Leander, Anna. "The Market for Force and Public Security: the Destabilizing Consequences of Private Military Companies*." Journal of Peace Research (2005). Academic Search Premier. USU Library. 13 Apr. 2008.

Musah, Abdul F. "Privatization of Security, Arms Proliferation and the VProcess of State Collapse in Africa." Development and Change (2002). Academic Search Premier. USU Library. 13 Apr. 2008.

Pelton, Robert Y. Licensed to Kill. New York: Three Rivers P, 2006.

Risen, James, and David Johnston. "Justice Department Briefed Congress on Legal Obstacles in Blackwater Case." The New York Times 16 Jan. 2008. Academic Search Premier. USU Library. 13 Apr. 2008.

Roseman, Nils. "Privatized War and Corporate Impunity." Peace Review: a Journal of Social Justice (2005).
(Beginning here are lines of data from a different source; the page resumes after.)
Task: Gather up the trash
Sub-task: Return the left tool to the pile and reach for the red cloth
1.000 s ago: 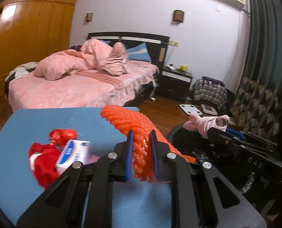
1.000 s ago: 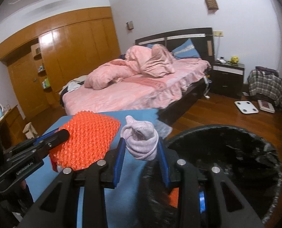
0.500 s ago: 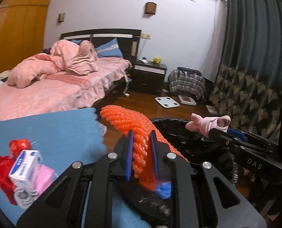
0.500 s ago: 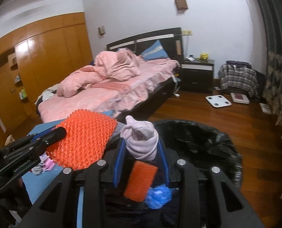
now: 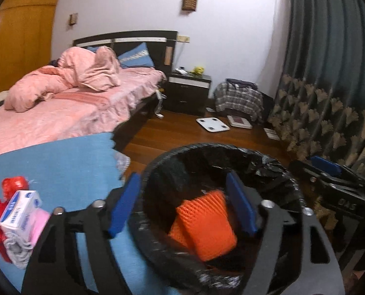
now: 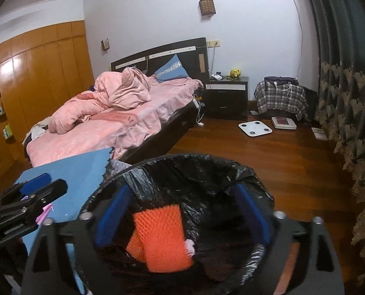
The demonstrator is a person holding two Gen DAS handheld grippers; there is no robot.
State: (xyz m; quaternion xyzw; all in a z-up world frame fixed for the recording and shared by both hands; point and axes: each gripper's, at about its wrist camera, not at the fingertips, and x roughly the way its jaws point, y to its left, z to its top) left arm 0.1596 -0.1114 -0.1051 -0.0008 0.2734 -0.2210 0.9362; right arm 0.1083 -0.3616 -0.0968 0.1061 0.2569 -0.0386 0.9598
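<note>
A bin lined with a black bag stands beside the blue table. Orange foam net pieces lie inside it, with a bit of pink cloth beside them. My left gripper is open and empty over the bin. My right gripper is open and empty over the bin too. Each gripper shows from the side in the other's view: the right one, the left one.
On the table at the left lie a white and blue box, red plastic, and pink and grey cloth. Beyond are a pink bed, a dark nightstand, a white scale on the wood floor and a dark curtain.
Both grippers have opened over the bin. The orange net has dropped from the left one and the pink cloth from the right one into the bag.
</note>
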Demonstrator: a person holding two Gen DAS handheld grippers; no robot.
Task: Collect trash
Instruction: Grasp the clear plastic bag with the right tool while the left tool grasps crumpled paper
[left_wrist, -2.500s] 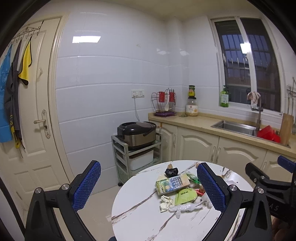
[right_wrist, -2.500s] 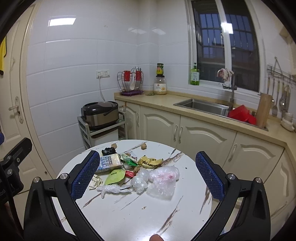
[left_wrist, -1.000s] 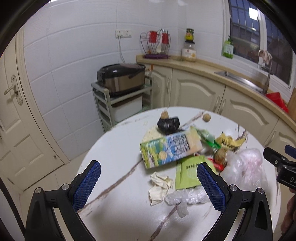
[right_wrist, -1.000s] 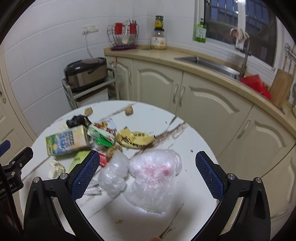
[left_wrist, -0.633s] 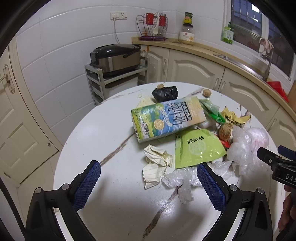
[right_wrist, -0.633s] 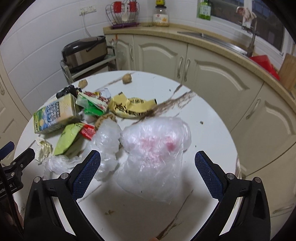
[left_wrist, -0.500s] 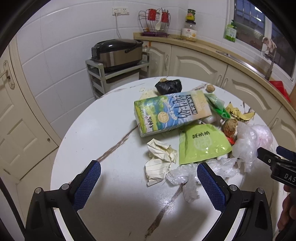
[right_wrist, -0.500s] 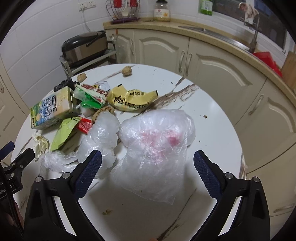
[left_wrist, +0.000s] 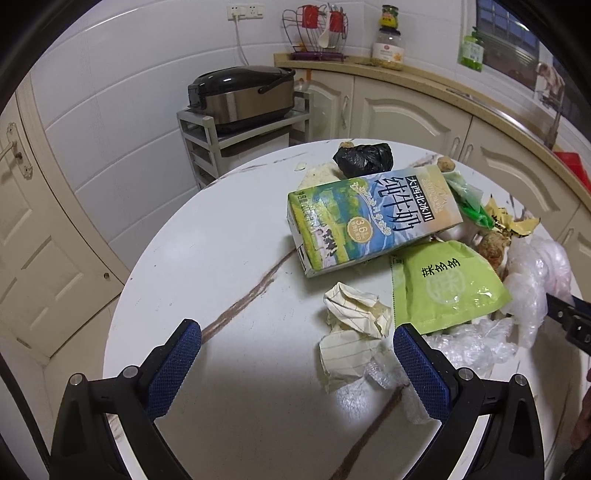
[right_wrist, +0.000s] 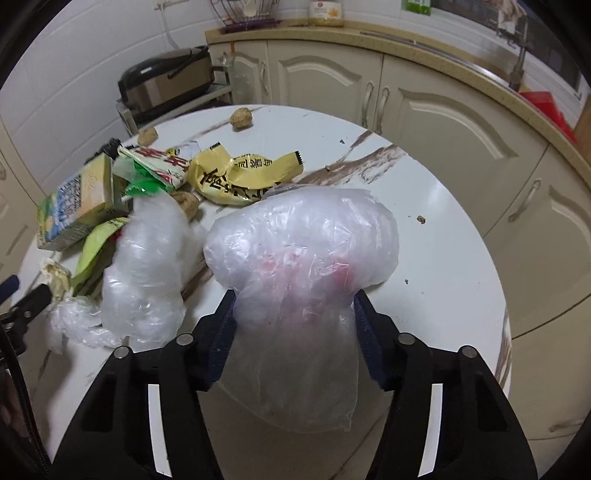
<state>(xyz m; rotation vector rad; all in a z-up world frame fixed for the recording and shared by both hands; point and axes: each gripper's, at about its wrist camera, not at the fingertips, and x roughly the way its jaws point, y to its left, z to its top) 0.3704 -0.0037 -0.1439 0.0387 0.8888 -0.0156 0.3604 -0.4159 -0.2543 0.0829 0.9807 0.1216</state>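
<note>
Trash lies on a round white marble table (left_wrist: 221, 240). It includes a milk carton (left_wrist: 369, 218), a green pouch (left_wrist: 443, 284), crumpled paper (left_wrist: 354, 314), a black bag (left_wrist: 364, 157) and a yellow wrapper (right_wrist: 240, 177). My right gripper (right_wrist: 293, 314) is closing. Its blue pads squeeze the near part of a clear plastic bag (right_wrist: 303, 240) with pink inside, which bulges beyond them. A second clear bag (right_wrist: 147, 266) lies to its left. My left gripper (left_wrist: 295, 354) is open over bare tabletop, and the crumpled paper is just inside its right finger (left_wrist: 417, 362).
A rice cooker (left_wrist: 240, 94) sits on a metal rack beyond the table. Cream cabinets (right_wrist: 443, 122) under a counter curve along the back and right. A door (left_wrist: 33, 240) is at the left. Small brown lumps (right_wrist: 242, 118) lie at the table's far edge.
Both grippers have come down closer to the table. The right jaws have closed from wide open onto the clear plastic bag. The left jaws stay wide.
</note>
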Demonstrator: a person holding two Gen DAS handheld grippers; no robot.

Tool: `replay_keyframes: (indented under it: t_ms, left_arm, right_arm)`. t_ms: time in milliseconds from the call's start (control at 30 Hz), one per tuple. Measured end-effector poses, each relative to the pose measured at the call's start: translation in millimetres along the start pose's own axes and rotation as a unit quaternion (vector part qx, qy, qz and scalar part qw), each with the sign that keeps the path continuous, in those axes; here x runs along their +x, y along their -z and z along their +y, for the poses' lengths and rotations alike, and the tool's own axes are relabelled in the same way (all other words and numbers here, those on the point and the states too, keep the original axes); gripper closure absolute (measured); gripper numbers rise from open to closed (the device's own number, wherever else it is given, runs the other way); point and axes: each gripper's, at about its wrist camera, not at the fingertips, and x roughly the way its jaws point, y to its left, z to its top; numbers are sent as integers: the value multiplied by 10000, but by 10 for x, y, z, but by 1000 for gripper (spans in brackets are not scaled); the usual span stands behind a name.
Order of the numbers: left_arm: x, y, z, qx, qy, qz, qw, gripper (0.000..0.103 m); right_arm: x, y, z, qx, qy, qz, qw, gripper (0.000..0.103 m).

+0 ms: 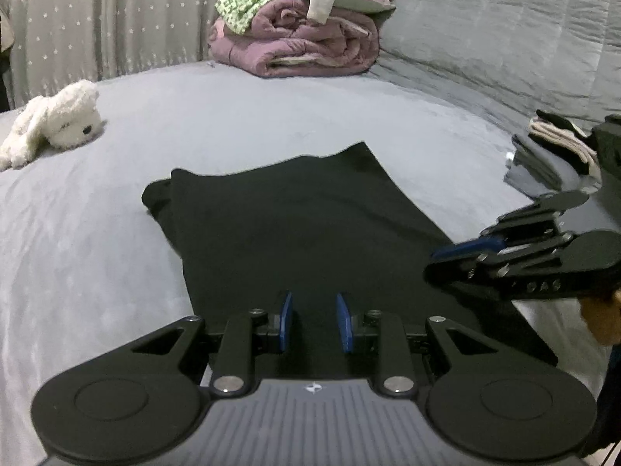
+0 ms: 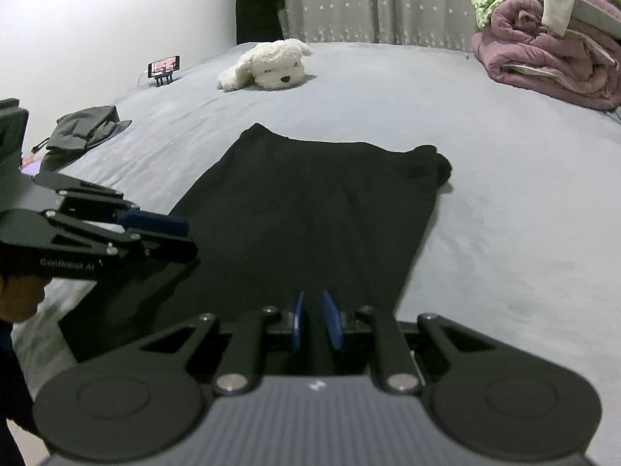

Academic Search Premier. USU Library. 10 Apr. 2008.

Shmitt, Eric, and David Rohde. "2 Reports Assail State Dept. Role in Iraq Security." The New York Times 23 Oct. 2007. Academic Search Premier. 13 Apr. 2008.

Singer, P W. "Outsourcing War." Foreign Affairs (2005). Academic Search Premier. USU Library. 13 Apr. 2008 .

"The Private Sector's Tramping in Iraq." The New York Times 24 Mar. 2008. Academic Search Premier. USU Library. 13 Apr. 2008.